Up to a million people took part yesterday in May Day demonstrations in towns and cities throughout France. This was the third mass mobilisation this year called by what has been dubbed by the press “the G8,” or France’s eight main trade union federations. The protests took place under conditions of deepening social tensions, as the recession turns into a slump.
The largest French trade union, the CGT (General Confederation of Labour, close to the Communist Party), reported 283 unified demonstrations in France “to demand economic and social change, faced with the crisis.”
The police reported 450,000 demonstrators, as against their estimate of 1.2 million at the last day of action March 19. The CGT figures this time were half their estimate for participation at the March 19 demonstration, which was 2.4 million.
The unions predicted a lower turnout than the March 19 demonstration, explaining in justification that it was a holiday.
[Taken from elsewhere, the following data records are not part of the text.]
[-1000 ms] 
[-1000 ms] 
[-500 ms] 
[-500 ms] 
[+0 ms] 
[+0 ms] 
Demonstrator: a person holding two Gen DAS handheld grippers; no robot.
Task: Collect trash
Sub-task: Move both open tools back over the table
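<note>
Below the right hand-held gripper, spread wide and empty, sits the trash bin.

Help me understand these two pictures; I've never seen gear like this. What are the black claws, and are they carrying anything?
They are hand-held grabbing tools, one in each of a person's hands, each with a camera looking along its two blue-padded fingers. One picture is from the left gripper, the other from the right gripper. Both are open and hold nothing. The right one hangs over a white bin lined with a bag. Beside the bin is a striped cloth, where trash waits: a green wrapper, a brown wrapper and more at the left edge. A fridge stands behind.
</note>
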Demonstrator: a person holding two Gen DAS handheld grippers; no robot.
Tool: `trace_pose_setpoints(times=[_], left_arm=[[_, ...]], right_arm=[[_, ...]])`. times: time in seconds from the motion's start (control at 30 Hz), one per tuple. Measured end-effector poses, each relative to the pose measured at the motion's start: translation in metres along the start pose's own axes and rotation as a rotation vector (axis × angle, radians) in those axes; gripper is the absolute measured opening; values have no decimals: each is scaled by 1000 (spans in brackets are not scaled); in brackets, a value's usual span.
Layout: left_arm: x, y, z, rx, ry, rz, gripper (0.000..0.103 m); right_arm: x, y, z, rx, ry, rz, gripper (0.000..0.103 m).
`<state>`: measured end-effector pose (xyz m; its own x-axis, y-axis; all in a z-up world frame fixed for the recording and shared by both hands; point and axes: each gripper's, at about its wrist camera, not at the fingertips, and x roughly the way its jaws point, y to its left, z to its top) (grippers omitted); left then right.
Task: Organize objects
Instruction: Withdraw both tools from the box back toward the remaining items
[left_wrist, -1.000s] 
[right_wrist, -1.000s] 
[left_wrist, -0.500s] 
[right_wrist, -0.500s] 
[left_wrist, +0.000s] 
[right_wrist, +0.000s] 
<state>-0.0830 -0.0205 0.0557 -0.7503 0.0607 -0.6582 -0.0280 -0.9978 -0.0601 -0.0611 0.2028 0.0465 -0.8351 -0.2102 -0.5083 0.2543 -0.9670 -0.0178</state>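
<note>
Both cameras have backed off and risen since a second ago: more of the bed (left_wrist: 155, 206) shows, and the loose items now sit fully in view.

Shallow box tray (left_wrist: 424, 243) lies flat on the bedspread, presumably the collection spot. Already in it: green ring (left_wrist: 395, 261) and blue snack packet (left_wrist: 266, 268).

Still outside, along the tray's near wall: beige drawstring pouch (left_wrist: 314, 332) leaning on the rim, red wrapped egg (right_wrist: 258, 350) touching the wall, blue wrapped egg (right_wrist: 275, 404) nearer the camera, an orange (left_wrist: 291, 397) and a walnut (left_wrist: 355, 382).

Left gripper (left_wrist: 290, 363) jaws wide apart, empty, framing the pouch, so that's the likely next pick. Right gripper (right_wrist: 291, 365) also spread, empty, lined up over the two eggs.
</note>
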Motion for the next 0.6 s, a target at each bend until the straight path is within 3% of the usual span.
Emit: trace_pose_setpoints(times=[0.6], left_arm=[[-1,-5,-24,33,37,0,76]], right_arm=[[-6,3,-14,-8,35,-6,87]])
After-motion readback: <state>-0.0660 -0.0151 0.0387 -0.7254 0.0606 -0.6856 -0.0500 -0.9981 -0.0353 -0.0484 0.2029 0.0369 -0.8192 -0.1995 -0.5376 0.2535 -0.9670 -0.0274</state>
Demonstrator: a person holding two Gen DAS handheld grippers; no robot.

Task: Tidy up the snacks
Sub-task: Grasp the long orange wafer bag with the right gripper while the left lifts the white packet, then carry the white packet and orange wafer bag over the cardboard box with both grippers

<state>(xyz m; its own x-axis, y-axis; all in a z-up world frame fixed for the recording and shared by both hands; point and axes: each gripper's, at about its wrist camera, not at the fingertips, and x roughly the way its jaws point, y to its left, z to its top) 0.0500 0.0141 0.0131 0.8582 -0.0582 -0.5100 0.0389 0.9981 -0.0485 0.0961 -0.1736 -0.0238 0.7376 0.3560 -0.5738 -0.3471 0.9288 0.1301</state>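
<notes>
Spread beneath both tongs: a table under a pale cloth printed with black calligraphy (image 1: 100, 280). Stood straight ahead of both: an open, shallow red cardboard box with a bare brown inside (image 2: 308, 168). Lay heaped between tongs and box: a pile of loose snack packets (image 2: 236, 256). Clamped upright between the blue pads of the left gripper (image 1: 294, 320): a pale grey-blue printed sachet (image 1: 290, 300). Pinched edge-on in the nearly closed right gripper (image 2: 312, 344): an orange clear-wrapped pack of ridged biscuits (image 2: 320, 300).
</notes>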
However, despite being again a massive expression of hostility to the government’s policy of putting the burden of the economic crisis on the working class, the lower participation reflects growing scepticism among workers as to the effectiveness of such one-day actions, whose goals are ultimately to make appeals to the government.
According to the CGT, 160,000 marched in Paris (the police estimate was 65,000), a large decline from the last time, as in other towns. Demonstrators marched behind banners declaring, “They are the crisis, we are the solution”; “Sarko promised us, Sarko lied”; and “We won’t pay for the bankers.”
In Marseille, 35,000 demonstrated (police estimates were 10,000), in Lyon 15,000 (10,000 according to police), in Bordeaux 33,000 (13,500, according to police).
Gilbert Tomasi, a local official from the FSU (the main education union), reflected the general perspective of the unions, telling the press: “We are in a mobilisation process to exert pressure. The government will not always be able to turn a deaf ear.”
Unemployment in France is due rise by a million in 2009, with reduced hours, mass sackings and closures of private enterprise plants, particularly in the motor industry and steel, many parts of transnational companies that are engaged in downsizing exercises throughout the world.
Workers are resisting through widespread strikes, occupations, and “boss-nappings,” which the trade unions are increasingly unable to control at Caterpillar, Continental, Molex, Freescale and other factories. There have also been a series of wildcat electricity shutdowns by the semi-privatised electricity utility workers.
Two opinion polls published April 30 found that over 70 percent of French people supported the May Day protest, and only 10 percent expressed hostility to it.
These one-day mobilisations are closely controlled by the trade unions, who work in close collaboration with the state, and receive generally favourable treatment in the bourgeois press. The French political establishment sees these well spaced-out “action days” as an important means to harmlessly dissipate the enormous hostility of workers and youth to paying for the crisis.
In its April 30 edition, the daily Le Monde noted, “The planning of big days of protests every two months, with or without strikes in the public and private sectors, does not necessarily meet with the expectations of the workers most affected by the crisis. The radicalisation of certain disputes with bosses being forcibly detained shows that the tempo chosen by the national organisations does not correspond to the urgency with which some workers are acting.” The paper added: “A united May 1 does not settle the question of what come next.”
The position of the French political and financial elite is clearly expressed in the April 30 article on May Day in Les Echos, the main French business daily, which wants the “social fever” to be kept under control. It recognises that President Nicolas Sarkozy’s government has no intention of relieving social hardship by “increasing the cost of labour” or of increasing taxes on the rich.
The paper advises the French political and business elite on how to treat the May Day protests: “To give it little importance without humiliating the unions, [prime minister] François Fillon and [Minister of Labour] Brices Hortefeux have ceaselessly sung the praises of the ‘sense of responsibility’ of the trade union leaders. The whole strategy consists in trying to convince French people hit by the crisis that the government is ‘at their side’—notably by offering mediation as with the Caterpiller dispute—at the same time discrediting the perpetrators of kidnappings or ransackings.”
Les Echos is aware, however, that objective social tensions go far beyond what the government and the media are willing to admit. It describes the union bureaucrats as “great leaders,” praising them for having “the wisdom not to speak of a pre-revolutionary or insurrectional situation.”
Teams of WSWS supporters distributed thousands of copies of “Caterpillar workers in revolt against the unions” at demonstrations in Paris, Marseille, Nancy and Amiens.